» **Exercise directions**
After reading the data, copy it out in full and exactly.
++++ Dataset records
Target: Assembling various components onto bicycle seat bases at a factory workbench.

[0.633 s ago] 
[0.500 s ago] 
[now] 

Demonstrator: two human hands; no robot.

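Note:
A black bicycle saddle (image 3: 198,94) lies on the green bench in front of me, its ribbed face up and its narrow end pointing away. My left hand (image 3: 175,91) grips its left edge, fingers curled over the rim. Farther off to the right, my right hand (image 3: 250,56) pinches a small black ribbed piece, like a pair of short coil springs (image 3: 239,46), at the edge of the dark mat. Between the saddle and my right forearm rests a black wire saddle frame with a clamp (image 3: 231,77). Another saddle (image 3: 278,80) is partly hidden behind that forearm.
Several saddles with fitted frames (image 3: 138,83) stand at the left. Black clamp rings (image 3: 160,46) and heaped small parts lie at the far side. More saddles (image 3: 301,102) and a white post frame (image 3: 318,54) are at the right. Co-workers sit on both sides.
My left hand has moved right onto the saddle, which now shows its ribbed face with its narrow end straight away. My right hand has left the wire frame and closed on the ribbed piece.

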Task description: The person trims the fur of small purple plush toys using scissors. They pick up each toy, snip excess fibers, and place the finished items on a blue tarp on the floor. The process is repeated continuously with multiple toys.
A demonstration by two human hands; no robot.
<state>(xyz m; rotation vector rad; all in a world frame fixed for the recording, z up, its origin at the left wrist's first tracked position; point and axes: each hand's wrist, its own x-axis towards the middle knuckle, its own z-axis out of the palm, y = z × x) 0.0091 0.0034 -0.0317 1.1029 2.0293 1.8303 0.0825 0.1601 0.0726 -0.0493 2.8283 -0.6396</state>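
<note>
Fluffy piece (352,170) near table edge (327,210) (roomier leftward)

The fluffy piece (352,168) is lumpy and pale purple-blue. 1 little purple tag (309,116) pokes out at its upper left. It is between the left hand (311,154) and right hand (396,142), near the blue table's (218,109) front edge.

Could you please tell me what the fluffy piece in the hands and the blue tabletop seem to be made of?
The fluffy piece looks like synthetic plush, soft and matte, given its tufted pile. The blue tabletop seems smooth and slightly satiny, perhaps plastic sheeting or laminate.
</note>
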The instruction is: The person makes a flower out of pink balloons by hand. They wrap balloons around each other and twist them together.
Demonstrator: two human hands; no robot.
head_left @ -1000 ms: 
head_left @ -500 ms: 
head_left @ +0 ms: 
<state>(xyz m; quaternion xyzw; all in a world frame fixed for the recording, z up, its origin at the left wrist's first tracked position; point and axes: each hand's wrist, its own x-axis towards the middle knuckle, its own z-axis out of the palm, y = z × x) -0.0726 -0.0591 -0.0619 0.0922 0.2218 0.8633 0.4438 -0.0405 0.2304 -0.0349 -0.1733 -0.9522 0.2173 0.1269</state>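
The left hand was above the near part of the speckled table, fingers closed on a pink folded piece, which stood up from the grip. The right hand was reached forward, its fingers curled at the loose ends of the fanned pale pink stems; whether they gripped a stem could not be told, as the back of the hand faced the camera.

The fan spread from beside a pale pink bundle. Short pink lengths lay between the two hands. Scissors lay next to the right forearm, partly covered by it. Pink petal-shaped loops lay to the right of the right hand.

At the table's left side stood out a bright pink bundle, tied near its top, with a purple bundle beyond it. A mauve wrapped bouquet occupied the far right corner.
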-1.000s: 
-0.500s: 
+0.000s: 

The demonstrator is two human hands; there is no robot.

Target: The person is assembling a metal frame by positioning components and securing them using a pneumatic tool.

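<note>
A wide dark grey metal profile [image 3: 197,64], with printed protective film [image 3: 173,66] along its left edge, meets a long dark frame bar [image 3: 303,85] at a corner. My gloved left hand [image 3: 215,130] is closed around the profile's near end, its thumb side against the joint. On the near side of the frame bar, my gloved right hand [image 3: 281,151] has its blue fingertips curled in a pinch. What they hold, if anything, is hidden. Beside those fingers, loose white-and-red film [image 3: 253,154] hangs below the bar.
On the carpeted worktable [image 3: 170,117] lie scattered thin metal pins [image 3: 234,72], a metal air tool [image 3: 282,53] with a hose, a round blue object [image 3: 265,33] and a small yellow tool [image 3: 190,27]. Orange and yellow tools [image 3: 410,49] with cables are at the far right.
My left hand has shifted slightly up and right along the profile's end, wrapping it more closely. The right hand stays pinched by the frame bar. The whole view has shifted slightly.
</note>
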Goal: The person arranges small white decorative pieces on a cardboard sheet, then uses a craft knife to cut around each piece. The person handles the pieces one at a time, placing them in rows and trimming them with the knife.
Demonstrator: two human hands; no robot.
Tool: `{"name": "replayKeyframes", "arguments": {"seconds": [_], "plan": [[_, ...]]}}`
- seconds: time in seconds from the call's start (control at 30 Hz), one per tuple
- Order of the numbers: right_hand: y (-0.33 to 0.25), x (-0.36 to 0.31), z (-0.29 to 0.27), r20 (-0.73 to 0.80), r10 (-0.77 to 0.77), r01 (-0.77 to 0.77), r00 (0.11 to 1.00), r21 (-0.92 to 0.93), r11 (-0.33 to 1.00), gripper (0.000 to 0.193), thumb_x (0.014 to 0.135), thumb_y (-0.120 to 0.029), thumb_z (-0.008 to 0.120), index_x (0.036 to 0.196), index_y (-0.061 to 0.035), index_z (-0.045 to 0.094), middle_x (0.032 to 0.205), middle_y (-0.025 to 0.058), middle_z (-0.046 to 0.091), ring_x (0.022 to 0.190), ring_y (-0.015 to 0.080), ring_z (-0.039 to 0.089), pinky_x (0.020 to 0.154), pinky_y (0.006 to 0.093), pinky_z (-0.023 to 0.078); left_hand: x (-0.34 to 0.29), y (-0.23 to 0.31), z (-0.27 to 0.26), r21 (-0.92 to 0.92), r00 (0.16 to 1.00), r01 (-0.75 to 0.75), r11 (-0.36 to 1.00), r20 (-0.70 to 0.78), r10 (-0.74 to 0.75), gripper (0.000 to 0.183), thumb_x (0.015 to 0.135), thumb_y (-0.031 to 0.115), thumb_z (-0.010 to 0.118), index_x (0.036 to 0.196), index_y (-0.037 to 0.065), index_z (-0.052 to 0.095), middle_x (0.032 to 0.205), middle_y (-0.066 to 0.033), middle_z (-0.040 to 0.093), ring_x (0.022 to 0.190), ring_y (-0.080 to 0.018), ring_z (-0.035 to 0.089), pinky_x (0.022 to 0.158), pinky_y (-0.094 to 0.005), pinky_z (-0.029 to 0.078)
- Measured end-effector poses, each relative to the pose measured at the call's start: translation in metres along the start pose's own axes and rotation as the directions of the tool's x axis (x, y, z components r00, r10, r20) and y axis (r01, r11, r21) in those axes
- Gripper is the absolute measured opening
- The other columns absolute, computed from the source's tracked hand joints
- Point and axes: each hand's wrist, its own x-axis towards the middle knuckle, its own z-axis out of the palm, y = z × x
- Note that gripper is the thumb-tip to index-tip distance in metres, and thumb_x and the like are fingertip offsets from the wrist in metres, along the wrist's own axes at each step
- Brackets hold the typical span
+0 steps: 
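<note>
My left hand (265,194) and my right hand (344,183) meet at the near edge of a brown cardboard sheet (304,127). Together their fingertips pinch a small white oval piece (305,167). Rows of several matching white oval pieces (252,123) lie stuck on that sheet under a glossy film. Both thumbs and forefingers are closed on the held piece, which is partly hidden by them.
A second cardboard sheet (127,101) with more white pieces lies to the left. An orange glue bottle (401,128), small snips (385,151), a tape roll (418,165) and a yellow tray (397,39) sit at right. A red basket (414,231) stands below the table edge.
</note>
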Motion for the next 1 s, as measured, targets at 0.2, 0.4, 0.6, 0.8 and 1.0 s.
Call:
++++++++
» **Solution to this problem**
Target: Assembling various components onto bicycle seat bases at a factory workbench.

[0.633 s ago] 
[0.500 s ago] 
[now] 

Demonstrator: two human hands; no robot.

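Note:
A black bicycle saddle (image 3: 198,94) lies on the green bench in front of me, its ribbed face up and its narrow end pointing away. My left hand (image 3: 175,91) grips its left edge, fingers curled over the rim. Farther off to the right, my right hand (image 3: 250,56) pinches a small black ribbed piece, like a pair of short coil springs (image 3: 239,46), at the edge of the dark mat. Between the saddle and my right forearm rests a black wire saddle frame with a clamp (image 3: 231,77). Another saddle (image 3: 278,80) is partly hidden behind that forearm.
Several saddles with fitted frames (image 3: 138,83) stand at the left. Black clamp rings (image 3: 160,46) and heaped small parts lie at the far side. More saddles (image 3: 301,102) and a white post frame (image 3: 318,54) are at the right. Co-workers sit on both sides.
My left hand has moved right onto the saddle, which now shows its ribbed face with its narrow end straight away. My right hand has left the wire frame and closed on the ribbed piece.
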
Task description: The person trims the fur of small purple plush toys using scissors. They pick up each toy, snip excess fibers, and place the finished items on a blue tarp on the floor. The process is repeated continuously with multiple toys.
A demonstration by two human hands; no robot.
<state>(xyz m; rotation vector rad; all in a world frame fixed for the recording, z up, its origin at the left wrist's first tracked position; point and axes: each hand's wrist, its own x-axis towards the middle knuckle, its own z-axis out of the palm, y = z × x) 0.0091 0.0034 -0.0317 1.1029 2.0293 1.8303 0.0825 0.1601 0.0726 -0.0493 2.8283 -0.6396</state>
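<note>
Fluffy piece (352,170) near table edge (327,210) (roomier leftward)

The fluffy piece (352,168) is lumpy and pale purple-blue. 1 little purple tag (309,116) pokes out at its upper left. It is between the left hand (311,154) and right hand (396,142), near the blue table's (218,109) front edge.

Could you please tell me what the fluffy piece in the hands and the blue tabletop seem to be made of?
The fluffy piece looks like synthetic plush, soft and matte, given its tufted pile. The blue tabletop seems smooth and slightly satiny, perhaps plastic sheeting or laminate.
</note>
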The instruction is: The person makes a flower out of pink balloons by hand. They wrap balloons around each other and twist them together.
Demonstrator: two human hands; no robot.
head_left @ -1000 ms: 
head_left @ -500 ms: 
head_left @ +0 ms: 
<state>(xyz m; quaternion xyzw; all in a world frame fixed for the recording, z up, its origin at the left wrist's first tracked position; point and axes: each hand's wrist, its own x-axis towards the middle knuckle, its own z-axis out of the palm, y = z × x) -0.0726 -0.0591 -0.0619 0.0922 0.2218 0.8633 0.4438 -0.0405 0.2304 -0.0349 -0.1733 -0.9522 0.2173 0.1269</state>
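The left hand was above the near part of the speckled table, fingers closed on a pink folded piece, which stood up from the grip. The right hand was reached forward, its fingers curled at the loose ends of the fanned pale pink stems; whether they gripped a stem could not be told, as the back of the hand faced the camera.

The fan spread from beside a pale pink bundle. Short pink lengths lay between the two hands. Scissors lay next to the right forearm, partly covered by it. Pink petal-shaped loops lay to the right of the right hand.

At the table's left side stood out a bright pink bundle, tied near its top, with a purple bundle beyond it. A mauve wrapped bouquet occupied the far right corner.
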-1.000s: 
-0.500s: 
+0.000s: 

The demonstrator is two human hands; there is no robot.

Target: The person is assembling a metal frame by positioning components and securing them using a pneumatic tool.

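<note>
A wide dark grey metal profile [image 3: 197,64], with printed protective film [image 3: 173,66] along its left edge, meets a long dark frame bar [image 3: 303,85] at a corner. My gloved left hand [image 3: 215,130] is closed around the profile's near end, its thumb side against the joint. On the near side of the frame bar, my gloved right hand [image 3: 281,151] has its blue fingertips curled in a pinch. What they hold, if anything, is hidden. Beside those fingers, loose white-and-red film [image 3: 253,154] hangs below the bar.
On the carpeted worktable [image 3: 170,117] lie scattered thin metal pins [image 3: 234,72], a metal air tool [image 3: 282,53] with a hose, a round blue object [image 3: 265,33] and a small yellow tool [image 3: 190,27]. Orange and yellow tools [image 3: 410,49] with cables are at the far right.
My left hand has shifted slightly up and right along the profile's end, wrapping it more closely. The right hand stays pinched by the frame bar. The whole view has shifted slightly.
</note>
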Goal: The person arranges small white decorative pieces on a cardboard sheet, then uses a craft knife to cut around each piece. The person handles the pieces one at a time, placing them in rows and trimming them with the knife.
Demonstrator: two human hands; no robot.
Tool: `{"name": "replayKeyframes", "arguments": {"seconds": [_], "plan": [[_, ...]]}}`
- seconds: time in seconds from the call's start (control at 30 Hz), one per tuple
- Order of the numbers: right_hand: y (-0.33 to 0.25), x (-0.36 to 0.31), z (-0.29 to 0.27), r20 (-0.73 to 0.80), r10 (-0.77 to 0.77), r01 (-0.77 to 0.77), r00 (0.11 to 1.00), r21 (-0.92 to 0.93), r11 (-0.33 to 1.00), gripper (0.000 to 0.193), thumb_x (0.014 to 0.135), thumb_y (-0.120 to 0.029), thumb_z (-0.008 to 0.120), index_x (0.036 to 0.196), index_y (-0.061 to 0.035), index_z (-0.045 to 0.094), middle_x (0.032 to 0.205), middle_y (-0.025 to 0.058), middle_z (-0.046 to 0.091), ring_x (0.022 to 0.190), ring_y (-0.015 to 0.080), ring_z (-0.039 to 0.089), pinky_x (0.020 to 0.154), pinky_y (0.006 to 0.093), pinky_z (-0.023 to 0.078); left_hand: x (-0.34 to 0.29), y (-0.23 to 0.31), z (-0.27 to 0.26), r21 (-0.92 to 0.92), r00 (0.16 to 1.00), r01 (-0.75 to 0.75), r11 (-0.36 to 1.00), r20 (-0.70 to 0.78), r10 (-0.74 to 0.75), gripper (0.000 to 0.183), thumb_x (0.015 to 0.135), thumb_y (-0.031 to 0.115), thumb_z (-0.010 to 0.118), index_x (0.036 to 0.196), index_y (-0.037 to 0.065), index_z (-0.052 to 0.095), middle_x (0.032 to 0.205), middle_y (-0.066 to 0.033), middle_z (-0.040 to 0.093), ring_x (0.022 to 0.190), ring_y (-0.080 to 0.018), ring_z (-0.035 to 0.089), pinky_x (0.022 to 0.158), pinky_y (-0.094 to 0.005), pinky_z (-0.029 to 0.078)
- Measured end-effector poses, each relative to the pose measured at the call's start: translation in metres along the start pose's own axes and rotation as the directions of the tool's x axis (x, y, z components r00, r10, r20) and y axis (r01, r11, r21) in those axes
- Gripper is the absolute measured opening
- The other columns absolute, computed from the source's tracked hand joints
- Point and axes: each hand's wrist, its own x-axis towards the middle knuckle, its own z-axis out of the palm, y = z × x
- Note that gripper is the thumb-tip to index-tip distance in metres, and thumb_x and the like are fingertip offsets from the wrist in metres, along the wrist's own axes at each step
- Brackets hold the typical span
+0 steps: 
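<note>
My left hand (265,194) and my right hand (344,183) meet at the near edge of a brown cardboard sheet (304,127). Together their fingertips pinch a small white oval piece (305,167). Rows of several matching white oval pieces (252,123) lie stuck on that sheet under a glossy film. Both thumbs and forefingers are closed on the held piece, which is partly hidden by them.
A second cardboard sheet (127,101) with more white pieces lies to the left. An orange glue bottle (401,128), small snips (385,151), a tape roll (418,165) and a yellow tray (397,39) sit at right. A red basket (414,231) stands below the table edge.
</note>
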Motion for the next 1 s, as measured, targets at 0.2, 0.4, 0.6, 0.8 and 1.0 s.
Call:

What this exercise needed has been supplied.